### Task inputs
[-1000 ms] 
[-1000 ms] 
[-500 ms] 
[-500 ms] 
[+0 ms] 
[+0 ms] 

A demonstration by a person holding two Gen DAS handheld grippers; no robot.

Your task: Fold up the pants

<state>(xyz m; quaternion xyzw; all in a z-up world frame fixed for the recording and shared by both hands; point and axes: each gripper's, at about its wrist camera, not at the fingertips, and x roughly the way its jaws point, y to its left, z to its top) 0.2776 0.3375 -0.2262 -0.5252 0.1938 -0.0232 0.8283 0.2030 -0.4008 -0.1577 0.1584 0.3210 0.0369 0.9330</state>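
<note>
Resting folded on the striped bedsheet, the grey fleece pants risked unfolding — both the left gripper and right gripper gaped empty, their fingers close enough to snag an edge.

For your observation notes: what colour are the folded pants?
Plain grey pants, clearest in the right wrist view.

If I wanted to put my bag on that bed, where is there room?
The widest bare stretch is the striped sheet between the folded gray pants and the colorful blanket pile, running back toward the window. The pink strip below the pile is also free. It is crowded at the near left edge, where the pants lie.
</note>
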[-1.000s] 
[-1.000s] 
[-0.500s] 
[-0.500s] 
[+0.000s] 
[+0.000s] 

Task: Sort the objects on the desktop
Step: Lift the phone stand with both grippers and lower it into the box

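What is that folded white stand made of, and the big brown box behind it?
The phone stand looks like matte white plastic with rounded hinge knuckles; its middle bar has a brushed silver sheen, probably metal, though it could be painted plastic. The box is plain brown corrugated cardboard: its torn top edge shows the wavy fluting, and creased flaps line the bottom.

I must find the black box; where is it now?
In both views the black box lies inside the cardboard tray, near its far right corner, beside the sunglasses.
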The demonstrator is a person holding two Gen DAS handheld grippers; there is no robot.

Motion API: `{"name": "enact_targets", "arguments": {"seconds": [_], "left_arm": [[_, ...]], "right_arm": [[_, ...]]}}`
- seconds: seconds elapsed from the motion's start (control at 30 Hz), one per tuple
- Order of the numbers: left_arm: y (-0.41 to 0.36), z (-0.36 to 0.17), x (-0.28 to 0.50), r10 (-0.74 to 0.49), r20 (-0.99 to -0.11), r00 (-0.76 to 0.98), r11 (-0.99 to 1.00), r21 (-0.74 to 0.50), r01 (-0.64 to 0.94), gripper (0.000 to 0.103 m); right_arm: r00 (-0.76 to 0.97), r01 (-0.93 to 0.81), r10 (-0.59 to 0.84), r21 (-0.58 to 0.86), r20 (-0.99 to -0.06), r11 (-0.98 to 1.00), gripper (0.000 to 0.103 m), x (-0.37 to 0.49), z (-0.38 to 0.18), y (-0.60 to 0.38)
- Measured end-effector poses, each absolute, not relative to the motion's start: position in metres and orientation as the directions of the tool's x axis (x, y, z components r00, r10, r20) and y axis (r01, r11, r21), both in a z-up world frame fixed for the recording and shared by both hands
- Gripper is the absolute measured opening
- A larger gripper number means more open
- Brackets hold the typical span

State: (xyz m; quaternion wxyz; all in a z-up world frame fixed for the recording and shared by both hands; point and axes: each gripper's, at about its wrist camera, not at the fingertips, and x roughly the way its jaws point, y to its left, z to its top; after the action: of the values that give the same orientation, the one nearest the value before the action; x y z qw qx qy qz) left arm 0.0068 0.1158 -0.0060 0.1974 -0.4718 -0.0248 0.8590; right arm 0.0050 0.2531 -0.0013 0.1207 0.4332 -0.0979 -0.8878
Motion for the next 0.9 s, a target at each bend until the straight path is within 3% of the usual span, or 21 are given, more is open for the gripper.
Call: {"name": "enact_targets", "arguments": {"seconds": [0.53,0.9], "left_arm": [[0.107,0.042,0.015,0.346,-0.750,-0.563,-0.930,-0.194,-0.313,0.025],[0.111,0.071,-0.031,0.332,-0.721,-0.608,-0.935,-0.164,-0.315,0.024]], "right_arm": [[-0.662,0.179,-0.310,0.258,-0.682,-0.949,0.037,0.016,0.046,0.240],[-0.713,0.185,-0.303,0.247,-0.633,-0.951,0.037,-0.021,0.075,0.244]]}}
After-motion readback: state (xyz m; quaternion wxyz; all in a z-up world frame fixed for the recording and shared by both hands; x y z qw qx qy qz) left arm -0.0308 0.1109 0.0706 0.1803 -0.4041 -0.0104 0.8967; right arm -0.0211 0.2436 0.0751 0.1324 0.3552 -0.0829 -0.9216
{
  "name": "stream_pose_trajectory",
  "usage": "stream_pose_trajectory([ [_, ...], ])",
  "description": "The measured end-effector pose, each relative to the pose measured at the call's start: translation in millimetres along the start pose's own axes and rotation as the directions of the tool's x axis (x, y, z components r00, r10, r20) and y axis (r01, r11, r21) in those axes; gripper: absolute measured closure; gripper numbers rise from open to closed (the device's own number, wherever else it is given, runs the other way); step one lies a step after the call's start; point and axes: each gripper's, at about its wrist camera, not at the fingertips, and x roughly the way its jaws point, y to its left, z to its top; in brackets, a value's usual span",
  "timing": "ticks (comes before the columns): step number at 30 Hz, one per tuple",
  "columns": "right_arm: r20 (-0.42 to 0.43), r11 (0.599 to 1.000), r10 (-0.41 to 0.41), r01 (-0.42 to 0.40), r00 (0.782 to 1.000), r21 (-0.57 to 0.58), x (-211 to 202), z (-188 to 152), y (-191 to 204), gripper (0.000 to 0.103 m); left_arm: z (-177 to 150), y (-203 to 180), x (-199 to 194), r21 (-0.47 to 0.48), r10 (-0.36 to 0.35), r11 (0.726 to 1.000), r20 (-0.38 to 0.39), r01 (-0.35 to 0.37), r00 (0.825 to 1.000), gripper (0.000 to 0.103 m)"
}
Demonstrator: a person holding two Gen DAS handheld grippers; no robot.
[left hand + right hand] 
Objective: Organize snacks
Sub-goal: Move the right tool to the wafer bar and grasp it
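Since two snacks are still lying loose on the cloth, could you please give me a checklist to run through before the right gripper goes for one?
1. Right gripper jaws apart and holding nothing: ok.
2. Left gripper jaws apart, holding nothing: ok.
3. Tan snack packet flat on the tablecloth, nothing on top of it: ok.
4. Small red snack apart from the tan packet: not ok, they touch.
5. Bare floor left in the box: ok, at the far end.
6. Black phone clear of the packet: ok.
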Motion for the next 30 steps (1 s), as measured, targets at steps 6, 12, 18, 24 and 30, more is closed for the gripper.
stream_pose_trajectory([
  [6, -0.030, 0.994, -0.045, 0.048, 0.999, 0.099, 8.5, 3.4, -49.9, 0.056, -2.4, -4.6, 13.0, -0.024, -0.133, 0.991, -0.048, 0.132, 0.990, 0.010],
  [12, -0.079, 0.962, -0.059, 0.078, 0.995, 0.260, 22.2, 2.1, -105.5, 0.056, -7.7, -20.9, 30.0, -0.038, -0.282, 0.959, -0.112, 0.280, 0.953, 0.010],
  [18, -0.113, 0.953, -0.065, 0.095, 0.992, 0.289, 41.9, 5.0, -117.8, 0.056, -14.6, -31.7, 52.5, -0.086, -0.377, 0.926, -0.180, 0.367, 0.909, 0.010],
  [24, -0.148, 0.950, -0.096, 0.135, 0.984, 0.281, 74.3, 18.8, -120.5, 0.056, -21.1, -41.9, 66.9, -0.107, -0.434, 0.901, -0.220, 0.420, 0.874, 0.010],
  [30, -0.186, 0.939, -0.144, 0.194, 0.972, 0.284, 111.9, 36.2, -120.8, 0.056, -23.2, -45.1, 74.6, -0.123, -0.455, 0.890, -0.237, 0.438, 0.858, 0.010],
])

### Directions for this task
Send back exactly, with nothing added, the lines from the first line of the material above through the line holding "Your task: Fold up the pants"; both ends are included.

### Result of the task
[-1000 ms] 
[-1000 ms] 
[-500 ms] 
[-500 ms] 
[+0 ms] 
[+0 ms] 

A demonstration by a person holding two Gen DAS handheld grippers; no robot.

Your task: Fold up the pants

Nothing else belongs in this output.